# Extracted data
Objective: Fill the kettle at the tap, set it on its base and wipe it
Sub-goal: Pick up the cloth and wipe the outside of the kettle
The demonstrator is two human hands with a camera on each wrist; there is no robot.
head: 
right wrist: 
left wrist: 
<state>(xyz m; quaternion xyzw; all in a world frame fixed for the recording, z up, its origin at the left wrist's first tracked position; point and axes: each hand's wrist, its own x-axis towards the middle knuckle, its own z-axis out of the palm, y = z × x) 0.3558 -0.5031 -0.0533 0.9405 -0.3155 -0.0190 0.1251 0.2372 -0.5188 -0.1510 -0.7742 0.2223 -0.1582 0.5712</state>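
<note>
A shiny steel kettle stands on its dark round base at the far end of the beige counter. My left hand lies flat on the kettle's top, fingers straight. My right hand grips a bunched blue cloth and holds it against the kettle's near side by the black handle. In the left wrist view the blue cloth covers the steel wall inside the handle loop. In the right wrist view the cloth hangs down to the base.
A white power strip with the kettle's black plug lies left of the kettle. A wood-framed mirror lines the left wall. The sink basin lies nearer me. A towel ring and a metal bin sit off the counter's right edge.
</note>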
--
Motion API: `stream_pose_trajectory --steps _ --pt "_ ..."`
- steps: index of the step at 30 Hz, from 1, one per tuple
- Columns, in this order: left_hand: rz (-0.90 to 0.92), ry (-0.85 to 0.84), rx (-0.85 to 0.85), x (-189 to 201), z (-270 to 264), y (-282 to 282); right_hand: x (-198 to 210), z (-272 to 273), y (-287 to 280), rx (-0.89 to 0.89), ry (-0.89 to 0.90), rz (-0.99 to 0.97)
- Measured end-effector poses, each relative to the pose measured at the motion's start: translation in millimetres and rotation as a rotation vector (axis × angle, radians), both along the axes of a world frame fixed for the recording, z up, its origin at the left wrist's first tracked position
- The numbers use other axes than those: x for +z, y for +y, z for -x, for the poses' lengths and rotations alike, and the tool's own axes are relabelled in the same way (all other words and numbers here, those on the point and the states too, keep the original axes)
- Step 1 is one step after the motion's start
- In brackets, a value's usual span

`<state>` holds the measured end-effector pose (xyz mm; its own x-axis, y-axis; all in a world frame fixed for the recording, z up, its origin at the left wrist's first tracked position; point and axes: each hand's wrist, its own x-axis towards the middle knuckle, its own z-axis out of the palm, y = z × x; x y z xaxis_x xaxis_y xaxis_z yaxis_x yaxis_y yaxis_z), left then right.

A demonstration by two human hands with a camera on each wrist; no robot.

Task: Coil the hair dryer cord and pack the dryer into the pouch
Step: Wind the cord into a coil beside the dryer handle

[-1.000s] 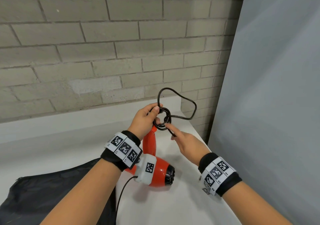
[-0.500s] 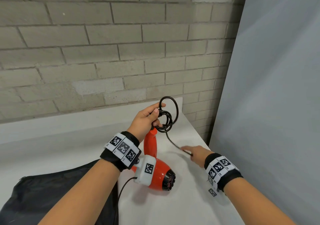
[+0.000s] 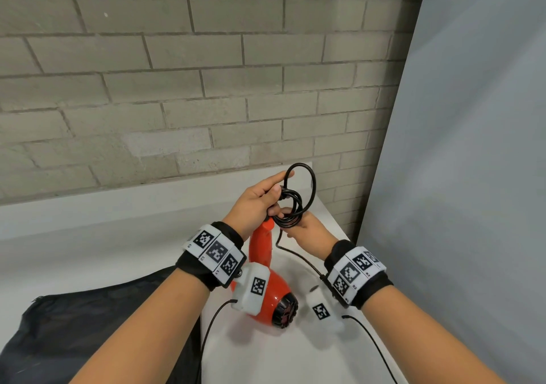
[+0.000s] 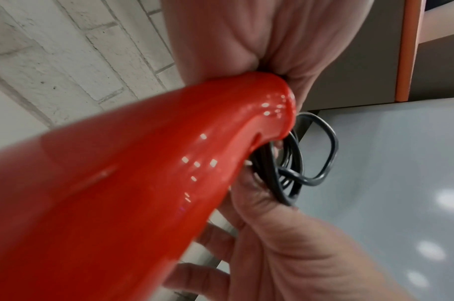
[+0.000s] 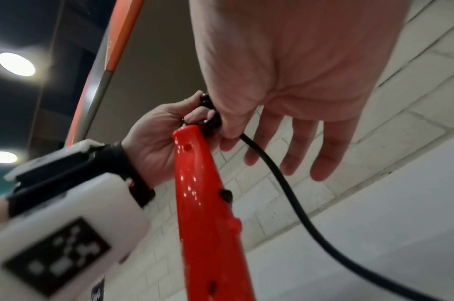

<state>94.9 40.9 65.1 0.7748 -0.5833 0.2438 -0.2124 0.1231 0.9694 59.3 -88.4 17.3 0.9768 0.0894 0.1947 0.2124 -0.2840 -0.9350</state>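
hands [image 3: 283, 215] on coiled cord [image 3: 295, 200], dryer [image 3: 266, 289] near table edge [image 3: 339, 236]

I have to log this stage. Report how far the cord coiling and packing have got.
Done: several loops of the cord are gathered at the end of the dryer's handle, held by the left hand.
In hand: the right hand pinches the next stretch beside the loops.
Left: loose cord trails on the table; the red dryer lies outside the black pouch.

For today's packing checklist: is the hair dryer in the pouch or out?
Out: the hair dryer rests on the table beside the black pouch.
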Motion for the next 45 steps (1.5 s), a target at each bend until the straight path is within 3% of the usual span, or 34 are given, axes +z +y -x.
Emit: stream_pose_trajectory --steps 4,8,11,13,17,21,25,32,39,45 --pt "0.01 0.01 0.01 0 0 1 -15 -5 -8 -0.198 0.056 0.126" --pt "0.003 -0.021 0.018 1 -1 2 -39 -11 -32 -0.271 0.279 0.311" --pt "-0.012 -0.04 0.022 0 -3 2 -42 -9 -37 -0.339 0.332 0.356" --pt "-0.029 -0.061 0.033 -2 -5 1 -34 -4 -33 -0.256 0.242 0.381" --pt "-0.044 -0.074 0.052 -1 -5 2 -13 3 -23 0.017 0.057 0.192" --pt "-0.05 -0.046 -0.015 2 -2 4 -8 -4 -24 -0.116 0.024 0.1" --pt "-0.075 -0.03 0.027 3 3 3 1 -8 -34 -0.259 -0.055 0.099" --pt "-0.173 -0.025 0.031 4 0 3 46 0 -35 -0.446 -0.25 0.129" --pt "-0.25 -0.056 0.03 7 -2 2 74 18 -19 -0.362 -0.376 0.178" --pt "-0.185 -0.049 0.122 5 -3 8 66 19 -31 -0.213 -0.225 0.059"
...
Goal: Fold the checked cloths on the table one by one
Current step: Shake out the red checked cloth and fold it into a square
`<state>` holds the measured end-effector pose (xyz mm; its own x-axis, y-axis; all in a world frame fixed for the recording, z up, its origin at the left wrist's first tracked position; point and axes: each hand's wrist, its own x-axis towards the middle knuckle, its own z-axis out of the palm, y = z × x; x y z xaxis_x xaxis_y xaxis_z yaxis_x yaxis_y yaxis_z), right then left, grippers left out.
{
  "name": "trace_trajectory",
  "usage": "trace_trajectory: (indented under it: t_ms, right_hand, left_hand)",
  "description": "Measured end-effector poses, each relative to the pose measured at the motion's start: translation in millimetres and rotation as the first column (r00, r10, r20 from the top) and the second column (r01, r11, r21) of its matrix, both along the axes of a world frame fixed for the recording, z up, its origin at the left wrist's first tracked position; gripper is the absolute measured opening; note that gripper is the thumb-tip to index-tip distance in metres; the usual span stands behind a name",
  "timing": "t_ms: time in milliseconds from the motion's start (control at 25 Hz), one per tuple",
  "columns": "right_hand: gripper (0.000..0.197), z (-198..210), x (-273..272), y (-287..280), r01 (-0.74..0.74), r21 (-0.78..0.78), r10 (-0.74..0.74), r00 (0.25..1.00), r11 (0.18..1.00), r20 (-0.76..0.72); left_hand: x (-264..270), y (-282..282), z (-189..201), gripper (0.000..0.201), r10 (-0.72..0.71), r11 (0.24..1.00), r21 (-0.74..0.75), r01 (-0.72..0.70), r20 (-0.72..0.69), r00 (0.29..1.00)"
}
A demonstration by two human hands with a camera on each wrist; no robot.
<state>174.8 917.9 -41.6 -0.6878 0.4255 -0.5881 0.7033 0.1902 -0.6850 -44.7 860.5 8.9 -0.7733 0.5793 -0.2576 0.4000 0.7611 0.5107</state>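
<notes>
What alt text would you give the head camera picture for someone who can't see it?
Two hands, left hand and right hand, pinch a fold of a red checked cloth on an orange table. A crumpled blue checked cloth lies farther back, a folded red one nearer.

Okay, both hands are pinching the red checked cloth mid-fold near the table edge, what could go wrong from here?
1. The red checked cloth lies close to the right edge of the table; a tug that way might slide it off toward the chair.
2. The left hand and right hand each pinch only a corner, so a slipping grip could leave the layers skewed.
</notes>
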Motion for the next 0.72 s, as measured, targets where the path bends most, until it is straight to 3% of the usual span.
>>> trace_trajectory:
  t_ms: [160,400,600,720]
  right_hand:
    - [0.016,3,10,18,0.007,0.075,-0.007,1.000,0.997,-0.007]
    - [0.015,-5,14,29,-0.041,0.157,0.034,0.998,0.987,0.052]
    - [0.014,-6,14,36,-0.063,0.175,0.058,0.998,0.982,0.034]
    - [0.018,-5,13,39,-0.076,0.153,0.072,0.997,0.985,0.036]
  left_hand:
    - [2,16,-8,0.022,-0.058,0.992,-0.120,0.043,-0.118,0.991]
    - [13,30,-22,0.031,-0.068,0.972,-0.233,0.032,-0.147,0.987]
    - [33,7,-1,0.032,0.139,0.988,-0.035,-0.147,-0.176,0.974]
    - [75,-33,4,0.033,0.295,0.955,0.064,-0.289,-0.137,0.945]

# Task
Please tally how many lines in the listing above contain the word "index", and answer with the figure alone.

# Result
2